3. the derivative of standard solution and sample
Accurate 1mL biogenic amine hybrid standard of drawing uses solution and sample pretreatment liquid, is separately added into 0.10mL internal standard mark
Standard uses solution, and the NaOH solution that the 2mol/L of 0.20mL is added makes reaction solution in alkalinity, with the saturation NaHCO of 0.30mL3It is slow
Fliud flushing protects reaction system, adds 1mL dansyl Cl (10g/L acetone) solution in 45 DEG C of dark processing 50min, is added
0.10mL ammonium hydroxide, which terminates, to react, and is settled to 5mL with acetonitrile after 30min, and 4 DEG C, 8000rpm centrifugation 5min take supernatant with 0.45 μ
M pin hole membrane filtration, for liquid chromatogram measuring.
4. chromatographic condition
Chromatographic column is Agilent Extend-C18 column (250mm × 4.6mm, 2.5 μm), and acetonitrile is ultrapure as mobile phase A
Water is selected 30 DEG C, is mutually eluted using mixed flow, elution program is as shown in table 1, and flow velocity is as Mobile phase B, column temperature
1.5mL/min, sample volume are 20 μ L, and ultraviolet detection wavelength is 254nm.

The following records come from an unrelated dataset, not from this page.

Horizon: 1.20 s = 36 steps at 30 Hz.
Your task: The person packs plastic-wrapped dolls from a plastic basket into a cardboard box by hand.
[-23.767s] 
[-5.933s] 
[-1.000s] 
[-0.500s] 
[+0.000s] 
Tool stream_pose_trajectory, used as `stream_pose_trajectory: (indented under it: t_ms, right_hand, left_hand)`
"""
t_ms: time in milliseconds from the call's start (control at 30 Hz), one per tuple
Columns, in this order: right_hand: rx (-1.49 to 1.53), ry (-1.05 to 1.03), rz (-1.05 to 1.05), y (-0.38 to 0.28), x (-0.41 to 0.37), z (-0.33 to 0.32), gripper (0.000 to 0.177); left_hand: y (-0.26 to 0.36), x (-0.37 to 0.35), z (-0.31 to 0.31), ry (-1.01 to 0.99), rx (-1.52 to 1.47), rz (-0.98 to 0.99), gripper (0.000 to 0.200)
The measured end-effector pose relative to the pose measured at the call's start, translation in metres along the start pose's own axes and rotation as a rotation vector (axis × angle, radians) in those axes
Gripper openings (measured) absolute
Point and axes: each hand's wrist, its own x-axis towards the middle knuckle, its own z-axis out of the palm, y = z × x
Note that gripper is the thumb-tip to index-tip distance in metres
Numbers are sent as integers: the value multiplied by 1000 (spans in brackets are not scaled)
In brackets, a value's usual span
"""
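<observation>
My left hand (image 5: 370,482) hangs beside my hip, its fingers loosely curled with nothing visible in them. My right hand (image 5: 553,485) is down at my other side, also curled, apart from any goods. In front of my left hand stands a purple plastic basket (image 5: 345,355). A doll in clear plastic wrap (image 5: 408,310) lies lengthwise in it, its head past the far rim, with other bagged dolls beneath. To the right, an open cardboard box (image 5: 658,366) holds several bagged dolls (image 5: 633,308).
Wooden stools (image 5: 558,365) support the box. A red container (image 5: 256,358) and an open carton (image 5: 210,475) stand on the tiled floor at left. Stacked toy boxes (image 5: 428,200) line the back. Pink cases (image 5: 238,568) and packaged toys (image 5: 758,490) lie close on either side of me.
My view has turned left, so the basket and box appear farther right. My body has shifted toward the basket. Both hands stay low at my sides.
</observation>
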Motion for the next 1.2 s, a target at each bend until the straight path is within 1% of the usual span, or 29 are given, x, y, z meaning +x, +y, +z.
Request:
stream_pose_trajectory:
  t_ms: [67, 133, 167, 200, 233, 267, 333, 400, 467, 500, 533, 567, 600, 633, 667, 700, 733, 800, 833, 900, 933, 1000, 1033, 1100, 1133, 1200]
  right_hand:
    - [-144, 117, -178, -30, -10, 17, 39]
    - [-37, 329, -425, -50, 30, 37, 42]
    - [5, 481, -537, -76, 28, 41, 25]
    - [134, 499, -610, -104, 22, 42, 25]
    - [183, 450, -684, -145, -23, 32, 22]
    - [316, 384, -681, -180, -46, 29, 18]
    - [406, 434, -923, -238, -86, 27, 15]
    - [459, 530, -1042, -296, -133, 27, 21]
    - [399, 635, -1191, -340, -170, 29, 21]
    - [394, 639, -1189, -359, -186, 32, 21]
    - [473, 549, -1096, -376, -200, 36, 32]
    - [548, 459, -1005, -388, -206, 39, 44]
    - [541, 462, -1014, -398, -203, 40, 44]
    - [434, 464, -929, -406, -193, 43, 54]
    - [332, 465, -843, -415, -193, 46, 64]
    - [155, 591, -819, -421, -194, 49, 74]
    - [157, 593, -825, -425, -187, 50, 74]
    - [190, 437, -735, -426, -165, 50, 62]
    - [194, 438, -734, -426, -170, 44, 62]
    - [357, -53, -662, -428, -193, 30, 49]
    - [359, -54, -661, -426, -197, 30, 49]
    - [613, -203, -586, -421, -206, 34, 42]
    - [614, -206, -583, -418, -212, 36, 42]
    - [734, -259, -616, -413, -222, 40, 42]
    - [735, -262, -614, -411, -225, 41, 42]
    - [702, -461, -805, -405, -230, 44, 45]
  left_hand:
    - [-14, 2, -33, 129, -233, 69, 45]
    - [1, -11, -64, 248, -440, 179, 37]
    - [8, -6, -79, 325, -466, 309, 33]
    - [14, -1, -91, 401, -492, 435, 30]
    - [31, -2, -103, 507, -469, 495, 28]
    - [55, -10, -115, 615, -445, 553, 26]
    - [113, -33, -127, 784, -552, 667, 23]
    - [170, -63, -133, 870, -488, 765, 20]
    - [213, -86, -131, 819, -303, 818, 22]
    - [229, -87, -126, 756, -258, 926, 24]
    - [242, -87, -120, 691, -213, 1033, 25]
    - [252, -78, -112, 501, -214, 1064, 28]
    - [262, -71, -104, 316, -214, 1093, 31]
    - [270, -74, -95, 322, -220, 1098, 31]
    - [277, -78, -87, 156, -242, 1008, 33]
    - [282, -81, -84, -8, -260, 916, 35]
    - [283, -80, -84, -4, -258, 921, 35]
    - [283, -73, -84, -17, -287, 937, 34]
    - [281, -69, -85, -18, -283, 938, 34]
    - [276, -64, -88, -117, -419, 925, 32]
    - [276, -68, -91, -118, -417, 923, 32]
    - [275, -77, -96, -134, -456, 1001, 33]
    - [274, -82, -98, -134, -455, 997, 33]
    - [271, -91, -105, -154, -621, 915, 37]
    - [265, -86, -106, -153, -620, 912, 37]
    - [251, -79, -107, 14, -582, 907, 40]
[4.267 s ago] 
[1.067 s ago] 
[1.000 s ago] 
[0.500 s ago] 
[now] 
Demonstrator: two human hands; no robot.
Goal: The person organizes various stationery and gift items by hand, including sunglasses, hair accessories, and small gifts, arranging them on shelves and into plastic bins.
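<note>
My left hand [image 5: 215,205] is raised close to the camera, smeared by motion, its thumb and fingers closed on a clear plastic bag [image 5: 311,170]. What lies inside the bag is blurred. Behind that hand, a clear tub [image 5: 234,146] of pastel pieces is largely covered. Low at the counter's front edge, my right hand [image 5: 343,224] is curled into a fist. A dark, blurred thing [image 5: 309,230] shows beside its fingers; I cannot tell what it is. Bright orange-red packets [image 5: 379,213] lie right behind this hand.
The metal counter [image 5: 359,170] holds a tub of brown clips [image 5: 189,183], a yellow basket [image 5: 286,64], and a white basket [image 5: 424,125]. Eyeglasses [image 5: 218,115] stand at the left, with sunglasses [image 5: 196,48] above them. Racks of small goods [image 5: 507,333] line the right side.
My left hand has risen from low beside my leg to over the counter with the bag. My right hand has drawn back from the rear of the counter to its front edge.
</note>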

1 gradient elution biogenic amine of table
(2) method of amino-acid nitrogen content is surveyed
It is executed by GB/T 5009.40-2003 4.1.
(3) method of total acid content is surveyed
It is executed by GB/T 5009.40-2003.
(4) method of salinity is surveyed
It is executed by GB/T 5009.39-2003.
(5) method of pathogenic bacteria is examined
Salmonella is executed by GB/T 4789.4;
Shigella is executed by GB/T 4789.5;
Staphylococcus aureus is executed by GB/T 4789.10.
(6) culture medium
MRS culture medium: peptone 10.0g, beef extract 10.0g, yeast extract 5.0g, diammonium hydrogen citrate [(NH4)2HC6H5O7] 2.0g, glucose (C6H12O6·H2O) 20.0g, Tween 80 1.0mL, sodium acetate (CH3COONa·3H2O)5.0g、
Dipotassium hydrogen phosphate (K2HPO4·3H2O) 2.0g, magnesium sulfate (MgSO4·7H2O) 0.58g, manganese sulfate (MnSO4·H2O)0.25g、
Agar 18.0g, distilled water 1000mL adjust pH 6.2-6.6.

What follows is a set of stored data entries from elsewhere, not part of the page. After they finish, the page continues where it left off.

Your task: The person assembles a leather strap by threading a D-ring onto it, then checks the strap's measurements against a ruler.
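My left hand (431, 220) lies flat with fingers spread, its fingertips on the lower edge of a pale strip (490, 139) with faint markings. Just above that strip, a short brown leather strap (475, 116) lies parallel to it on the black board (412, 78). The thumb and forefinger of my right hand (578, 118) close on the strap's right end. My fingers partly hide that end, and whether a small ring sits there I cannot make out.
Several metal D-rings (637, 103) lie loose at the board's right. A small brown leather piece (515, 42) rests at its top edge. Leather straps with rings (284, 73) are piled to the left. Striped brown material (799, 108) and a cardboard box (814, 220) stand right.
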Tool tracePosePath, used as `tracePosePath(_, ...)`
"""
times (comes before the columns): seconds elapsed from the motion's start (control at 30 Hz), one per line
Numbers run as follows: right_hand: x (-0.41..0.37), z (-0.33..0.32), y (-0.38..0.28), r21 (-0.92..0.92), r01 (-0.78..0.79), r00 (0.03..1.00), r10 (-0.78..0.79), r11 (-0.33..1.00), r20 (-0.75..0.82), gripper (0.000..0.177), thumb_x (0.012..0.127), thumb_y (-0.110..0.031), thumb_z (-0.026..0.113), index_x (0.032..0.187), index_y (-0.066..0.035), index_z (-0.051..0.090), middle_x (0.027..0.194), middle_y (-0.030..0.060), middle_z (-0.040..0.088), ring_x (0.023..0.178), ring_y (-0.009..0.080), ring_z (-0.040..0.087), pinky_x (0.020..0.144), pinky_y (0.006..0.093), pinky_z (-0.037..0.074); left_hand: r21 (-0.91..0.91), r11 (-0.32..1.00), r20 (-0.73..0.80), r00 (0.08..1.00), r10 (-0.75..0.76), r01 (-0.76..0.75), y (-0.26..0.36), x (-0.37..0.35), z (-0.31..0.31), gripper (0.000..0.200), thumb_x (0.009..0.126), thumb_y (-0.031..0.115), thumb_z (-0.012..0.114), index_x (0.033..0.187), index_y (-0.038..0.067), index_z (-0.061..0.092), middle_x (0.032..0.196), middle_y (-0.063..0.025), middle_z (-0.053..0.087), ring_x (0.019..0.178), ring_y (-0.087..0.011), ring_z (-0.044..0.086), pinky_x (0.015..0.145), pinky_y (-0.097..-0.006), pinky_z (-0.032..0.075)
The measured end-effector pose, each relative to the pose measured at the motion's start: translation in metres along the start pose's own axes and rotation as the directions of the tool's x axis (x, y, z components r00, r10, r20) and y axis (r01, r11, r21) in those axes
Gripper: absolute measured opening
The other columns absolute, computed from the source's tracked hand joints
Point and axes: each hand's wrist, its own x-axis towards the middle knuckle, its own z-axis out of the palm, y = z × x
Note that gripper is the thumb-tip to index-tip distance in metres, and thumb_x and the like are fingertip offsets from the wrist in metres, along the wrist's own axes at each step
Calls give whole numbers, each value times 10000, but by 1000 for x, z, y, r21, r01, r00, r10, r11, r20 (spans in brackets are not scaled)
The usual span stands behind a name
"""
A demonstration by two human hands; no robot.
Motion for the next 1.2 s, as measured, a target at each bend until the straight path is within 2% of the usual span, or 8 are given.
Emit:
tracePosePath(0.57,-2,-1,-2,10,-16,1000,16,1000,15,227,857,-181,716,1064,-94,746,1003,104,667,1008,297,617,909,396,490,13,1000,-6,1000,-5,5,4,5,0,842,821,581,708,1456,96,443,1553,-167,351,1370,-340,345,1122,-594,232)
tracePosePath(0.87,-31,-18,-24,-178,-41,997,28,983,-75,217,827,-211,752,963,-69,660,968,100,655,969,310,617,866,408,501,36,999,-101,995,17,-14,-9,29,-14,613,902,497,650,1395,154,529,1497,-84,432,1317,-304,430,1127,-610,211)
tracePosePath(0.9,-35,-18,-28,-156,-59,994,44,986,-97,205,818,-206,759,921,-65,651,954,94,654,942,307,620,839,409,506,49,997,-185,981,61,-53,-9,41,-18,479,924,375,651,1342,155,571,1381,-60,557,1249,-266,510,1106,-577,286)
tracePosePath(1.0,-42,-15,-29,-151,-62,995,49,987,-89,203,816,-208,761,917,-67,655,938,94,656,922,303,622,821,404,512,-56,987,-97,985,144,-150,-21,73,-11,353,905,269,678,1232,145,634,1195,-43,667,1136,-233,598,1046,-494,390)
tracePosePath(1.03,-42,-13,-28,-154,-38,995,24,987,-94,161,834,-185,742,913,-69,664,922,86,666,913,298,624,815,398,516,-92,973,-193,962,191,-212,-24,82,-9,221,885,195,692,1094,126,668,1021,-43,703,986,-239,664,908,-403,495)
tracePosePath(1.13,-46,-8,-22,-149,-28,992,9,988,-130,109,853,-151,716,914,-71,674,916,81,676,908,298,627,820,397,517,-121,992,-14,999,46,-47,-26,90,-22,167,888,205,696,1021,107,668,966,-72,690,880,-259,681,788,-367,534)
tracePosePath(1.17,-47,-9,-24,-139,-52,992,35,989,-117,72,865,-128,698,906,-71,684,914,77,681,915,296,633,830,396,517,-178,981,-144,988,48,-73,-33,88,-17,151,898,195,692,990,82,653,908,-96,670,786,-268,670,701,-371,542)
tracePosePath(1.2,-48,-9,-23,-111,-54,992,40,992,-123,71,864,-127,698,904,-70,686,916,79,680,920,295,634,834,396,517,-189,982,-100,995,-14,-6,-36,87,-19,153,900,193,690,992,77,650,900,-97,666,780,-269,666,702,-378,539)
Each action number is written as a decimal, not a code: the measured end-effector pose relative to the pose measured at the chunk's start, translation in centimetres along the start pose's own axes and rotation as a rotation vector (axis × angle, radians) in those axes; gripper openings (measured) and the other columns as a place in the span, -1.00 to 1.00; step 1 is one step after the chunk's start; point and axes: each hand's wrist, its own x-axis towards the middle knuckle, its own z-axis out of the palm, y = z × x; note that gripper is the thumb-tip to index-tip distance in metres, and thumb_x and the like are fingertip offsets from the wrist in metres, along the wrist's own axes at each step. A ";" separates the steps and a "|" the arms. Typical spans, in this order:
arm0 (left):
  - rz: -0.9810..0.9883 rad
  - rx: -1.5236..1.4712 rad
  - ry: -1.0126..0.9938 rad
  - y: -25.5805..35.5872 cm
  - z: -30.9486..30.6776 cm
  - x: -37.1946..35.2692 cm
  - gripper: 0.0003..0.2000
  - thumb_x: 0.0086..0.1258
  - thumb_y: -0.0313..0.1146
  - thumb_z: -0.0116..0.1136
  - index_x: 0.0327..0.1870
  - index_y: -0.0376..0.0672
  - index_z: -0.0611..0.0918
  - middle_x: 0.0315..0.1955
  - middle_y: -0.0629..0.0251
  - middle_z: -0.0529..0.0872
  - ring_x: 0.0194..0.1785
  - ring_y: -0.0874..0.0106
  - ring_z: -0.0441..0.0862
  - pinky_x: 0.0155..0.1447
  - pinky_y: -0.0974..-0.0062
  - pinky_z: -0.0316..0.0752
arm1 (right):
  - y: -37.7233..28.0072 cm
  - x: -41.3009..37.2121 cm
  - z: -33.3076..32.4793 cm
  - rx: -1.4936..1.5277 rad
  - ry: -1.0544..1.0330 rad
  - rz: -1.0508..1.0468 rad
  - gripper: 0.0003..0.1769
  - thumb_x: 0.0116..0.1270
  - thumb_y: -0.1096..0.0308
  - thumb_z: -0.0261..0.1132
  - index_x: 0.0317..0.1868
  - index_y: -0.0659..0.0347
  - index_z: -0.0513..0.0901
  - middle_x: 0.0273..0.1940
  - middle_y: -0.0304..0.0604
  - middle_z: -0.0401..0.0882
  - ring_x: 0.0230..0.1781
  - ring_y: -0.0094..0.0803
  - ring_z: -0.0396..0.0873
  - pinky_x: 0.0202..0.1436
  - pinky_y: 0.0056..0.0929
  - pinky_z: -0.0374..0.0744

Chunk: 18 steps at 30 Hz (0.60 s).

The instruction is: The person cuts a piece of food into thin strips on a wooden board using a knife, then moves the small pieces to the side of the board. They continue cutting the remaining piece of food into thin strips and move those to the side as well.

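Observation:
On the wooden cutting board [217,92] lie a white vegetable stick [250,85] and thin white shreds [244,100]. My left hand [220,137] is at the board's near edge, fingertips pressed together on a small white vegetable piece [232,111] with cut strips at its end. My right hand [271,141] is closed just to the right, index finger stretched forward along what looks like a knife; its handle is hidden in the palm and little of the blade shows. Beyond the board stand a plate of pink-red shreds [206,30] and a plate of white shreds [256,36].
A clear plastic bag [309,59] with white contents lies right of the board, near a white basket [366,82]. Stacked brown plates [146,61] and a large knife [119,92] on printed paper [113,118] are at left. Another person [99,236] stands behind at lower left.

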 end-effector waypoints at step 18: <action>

MSA culture medium: beef extract 1g, peptone 10g, mannitol 10g, NaCl 75g, distilled water 1000mL adjust pH
7.2-7.6。
Embodiment 1
(1) prepared by leavening bacterial strain
Lactobacillus plantarum is inoculated in MRS culture medium flat plate, 37 DEG C of constant temperature incubation 48h of primary activation, picking single colonie connects
Kind arrives MRS fluid nutrient medium, and 37 DEG C of constant temperature incubation 48h are then spare twice with 0.85% brine.By xylose grape
Coccus is inoculated in MSA solid medium, and 37 DEG C of constant temperature incubation 48h are inoculated into MSA liquid with primary activation bacterial strain, picking single colonie
Culture medium, 37 DEG C of constant temperature incubation 48h are then spare twice with 0.85% brine with primary activation bacterial strain.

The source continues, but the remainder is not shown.